Nothing outside the stretch is wanted. Repeat exactly the lines of the listing below from the one that contains "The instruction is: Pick" through the one that contains "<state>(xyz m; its", both ends included.

Exercise input:
+ + + +

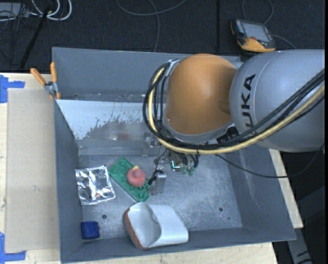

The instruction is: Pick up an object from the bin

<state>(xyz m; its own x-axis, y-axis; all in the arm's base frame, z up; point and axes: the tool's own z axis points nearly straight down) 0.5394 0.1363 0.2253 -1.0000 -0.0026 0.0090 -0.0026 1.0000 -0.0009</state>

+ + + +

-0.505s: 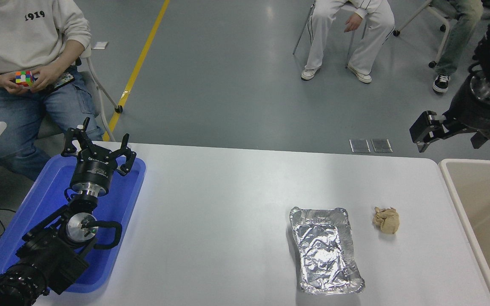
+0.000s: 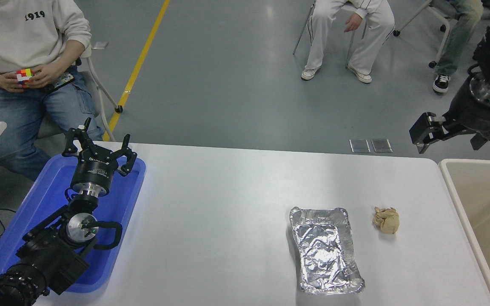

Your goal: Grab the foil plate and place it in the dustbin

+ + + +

Task result:
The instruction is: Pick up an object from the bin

<state>(xyz m; its own x-axis, y-axis; all in the arm's base frame, z up; point and axes: the tool's own z axis points nearly straight down) 0.5394 0.1363 0.2253 -1.0000 -0.0026 0.0090 -0.0026 1.0000 -0.0009</state>

This exercise has nothing further to it.